(Records from a dataset)
------------

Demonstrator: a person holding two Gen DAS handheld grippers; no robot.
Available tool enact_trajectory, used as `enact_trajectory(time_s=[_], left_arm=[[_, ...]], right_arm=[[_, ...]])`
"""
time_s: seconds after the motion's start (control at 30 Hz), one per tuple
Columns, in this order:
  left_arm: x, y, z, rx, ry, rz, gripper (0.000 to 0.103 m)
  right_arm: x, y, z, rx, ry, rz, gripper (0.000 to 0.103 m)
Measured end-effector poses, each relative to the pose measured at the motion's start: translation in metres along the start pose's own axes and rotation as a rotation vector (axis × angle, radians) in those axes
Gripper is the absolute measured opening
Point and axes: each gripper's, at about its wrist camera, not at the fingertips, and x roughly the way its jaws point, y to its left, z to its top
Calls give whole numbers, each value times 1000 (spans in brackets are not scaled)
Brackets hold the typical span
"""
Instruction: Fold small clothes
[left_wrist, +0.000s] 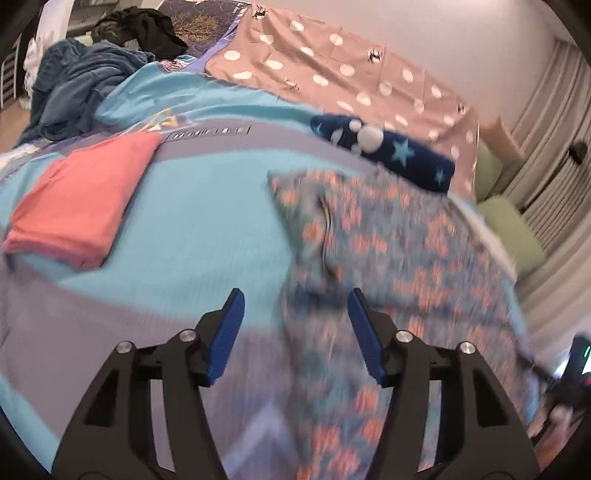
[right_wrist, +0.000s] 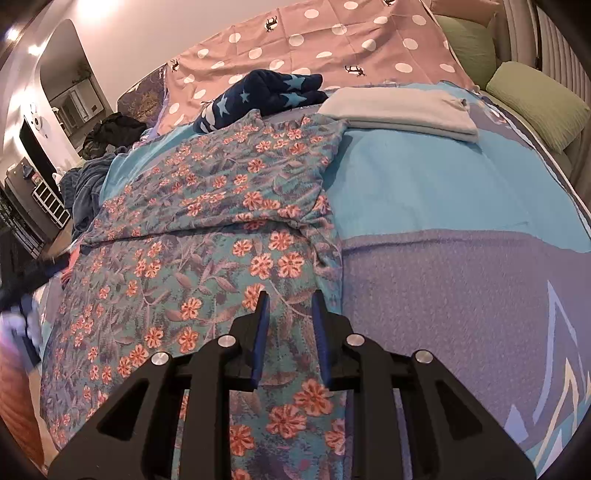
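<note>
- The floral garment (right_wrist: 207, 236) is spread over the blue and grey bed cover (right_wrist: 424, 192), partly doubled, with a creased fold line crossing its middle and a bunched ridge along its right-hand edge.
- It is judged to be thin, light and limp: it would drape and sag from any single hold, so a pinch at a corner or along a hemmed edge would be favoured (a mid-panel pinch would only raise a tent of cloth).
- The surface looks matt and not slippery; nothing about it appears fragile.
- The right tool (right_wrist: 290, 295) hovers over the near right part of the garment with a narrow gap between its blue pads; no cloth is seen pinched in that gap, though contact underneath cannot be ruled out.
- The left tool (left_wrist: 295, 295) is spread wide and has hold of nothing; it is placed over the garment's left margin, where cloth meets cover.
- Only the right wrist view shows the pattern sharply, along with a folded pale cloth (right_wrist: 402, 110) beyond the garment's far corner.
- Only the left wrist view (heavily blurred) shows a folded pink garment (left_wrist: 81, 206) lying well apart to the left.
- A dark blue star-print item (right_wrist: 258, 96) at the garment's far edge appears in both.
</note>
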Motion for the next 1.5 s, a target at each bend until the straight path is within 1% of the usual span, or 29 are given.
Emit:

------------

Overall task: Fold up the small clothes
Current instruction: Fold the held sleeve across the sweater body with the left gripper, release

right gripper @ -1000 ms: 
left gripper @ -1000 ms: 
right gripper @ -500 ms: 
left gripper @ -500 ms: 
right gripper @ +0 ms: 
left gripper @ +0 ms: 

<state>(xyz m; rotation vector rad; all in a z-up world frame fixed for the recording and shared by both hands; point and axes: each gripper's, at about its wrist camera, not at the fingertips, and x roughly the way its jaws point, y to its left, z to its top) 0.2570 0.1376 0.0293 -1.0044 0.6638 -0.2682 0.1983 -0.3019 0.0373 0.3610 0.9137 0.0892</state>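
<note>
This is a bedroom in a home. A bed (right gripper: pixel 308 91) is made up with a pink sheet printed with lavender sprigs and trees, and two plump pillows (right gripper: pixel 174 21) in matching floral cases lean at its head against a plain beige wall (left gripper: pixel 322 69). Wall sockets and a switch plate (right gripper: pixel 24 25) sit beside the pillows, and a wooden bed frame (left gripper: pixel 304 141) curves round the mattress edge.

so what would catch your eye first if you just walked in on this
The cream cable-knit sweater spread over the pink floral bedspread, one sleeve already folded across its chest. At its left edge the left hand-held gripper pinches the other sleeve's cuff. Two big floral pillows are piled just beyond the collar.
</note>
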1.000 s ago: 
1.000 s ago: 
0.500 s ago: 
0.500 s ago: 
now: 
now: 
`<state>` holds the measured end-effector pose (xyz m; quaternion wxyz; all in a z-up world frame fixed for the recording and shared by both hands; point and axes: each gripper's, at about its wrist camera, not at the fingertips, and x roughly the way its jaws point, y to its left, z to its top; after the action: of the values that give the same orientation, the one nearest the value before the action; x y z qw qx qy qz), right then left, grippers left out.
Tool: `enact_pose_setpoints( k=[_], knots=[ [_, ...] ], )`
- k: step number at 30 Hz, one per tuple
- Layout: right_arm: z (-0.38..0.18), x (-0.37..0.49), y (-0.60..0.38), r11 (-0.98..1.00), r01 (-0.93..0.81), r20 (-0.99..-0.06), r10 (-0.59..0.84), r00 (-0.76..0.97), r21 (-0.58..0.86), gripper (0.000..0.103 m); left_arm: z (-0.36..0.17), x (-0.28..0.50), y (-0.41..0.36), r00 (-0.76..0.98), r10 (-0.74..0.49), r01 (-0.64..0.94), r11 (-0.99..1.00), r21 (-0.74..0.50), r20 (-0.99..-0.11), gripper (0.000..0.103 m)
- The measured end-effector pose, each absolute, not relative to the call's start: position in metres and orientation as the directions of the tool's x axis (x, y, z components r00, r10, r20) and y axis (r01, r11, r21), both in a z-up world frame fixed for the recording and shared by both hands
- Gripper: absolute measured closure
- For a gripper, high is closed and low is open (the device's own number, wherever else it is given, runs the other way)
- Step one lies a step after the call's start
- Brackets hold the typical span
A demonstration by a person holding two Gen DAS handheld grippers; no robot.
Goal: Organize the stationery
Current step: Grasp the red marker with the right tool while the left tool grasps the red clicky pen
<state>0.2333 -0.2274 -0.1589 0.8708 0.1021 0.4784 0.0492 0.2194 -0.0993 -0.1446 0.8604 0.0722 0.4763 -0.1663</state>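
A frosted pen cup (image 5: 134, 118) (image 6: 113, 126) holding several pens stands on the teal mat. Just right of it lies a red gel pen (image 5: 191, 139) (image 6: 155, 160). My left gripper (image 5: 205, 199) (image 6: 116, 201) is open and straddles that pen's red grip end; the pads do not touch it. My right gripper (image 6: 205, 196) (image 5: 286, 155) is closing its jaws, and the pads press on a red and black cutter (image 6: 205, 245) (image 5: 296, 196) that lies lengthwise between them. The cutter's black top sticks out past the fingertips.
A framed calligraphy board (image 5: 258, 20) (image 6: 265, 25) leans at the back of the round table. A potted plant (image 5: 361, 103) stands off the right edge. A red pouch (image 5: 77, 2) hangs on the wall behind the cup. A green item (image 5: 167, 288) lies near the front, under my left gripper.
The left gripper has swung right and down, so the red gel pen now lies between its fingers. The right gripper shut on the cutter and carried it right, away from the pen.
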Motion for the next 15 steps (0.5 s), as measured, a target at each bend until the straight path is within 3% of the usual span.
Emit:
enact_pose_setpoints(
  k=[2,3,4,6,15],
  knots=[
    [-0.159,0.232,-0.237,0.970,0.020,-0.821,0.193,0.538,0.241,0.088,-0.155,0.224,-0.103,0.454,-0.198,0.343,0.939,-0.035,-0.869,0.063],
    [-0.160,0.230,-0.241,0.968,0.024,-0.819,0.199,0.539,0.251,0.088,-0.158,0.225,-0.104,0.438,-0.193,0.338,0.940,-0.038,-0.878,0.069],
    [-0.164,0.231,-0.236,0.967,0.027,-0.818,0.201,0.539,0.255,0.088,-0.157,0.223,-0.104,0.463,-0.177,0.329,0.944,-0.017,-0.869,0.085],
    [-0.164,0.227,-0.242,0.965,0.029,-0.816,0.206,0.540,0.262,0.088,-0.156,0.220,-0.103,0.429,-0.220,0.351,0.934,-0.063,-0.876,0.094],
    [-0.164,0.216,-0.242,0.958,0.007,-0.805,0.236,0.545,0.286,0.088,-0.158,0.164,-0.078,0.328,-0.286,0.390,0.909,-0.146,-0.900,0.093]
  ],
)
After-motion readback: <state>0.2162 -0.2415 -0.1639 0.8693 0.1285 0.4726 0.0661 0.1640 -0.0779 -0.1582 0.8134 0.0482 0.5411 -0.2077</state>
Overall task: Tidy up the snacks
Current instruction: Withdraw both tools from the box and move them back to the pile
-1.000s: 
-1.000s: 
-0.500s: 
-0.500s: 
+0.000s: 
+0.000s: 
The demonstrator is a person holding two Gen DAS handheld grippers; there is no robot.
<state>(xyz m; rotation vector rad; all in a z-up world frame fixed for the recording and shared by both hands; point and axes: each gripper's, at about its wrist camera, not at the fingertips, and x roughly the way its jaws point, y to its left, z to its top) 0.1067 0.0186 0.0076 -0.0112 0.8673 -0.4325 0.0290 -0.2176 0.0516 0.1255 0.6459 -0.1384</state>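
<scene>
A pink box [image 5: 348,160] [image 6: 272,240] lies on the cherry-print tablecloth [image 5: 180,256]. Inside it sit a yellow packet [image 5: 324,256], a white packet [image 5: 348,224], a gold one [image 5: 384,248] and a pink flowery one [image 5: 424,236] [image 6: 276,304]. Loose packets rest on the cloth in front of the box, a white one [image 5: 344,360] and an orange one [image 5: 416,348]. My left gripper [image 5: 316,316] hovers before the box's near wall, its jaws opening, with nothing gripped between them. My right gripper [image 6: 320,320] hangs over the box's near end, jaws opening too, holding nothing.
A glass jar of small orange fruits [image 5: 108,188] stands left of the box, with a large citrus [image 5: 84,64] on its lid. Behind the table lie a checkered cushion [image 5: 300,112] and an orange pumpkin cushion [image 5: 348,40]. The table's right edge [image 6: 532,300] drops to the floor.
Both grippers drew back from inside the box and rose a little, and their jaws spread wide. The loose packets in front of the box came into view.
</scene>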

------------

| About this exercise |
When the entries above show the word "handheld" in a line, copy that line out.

| Response to this exercise |
Demonstrator: a person holding two Gen DAS handheld grippers; no robot.
A demonstration by a person holding two Gen DAS handheld grippers; no robot.
The demonstrator is a person holding two Gen DAS handheld grippers; there is no robot.

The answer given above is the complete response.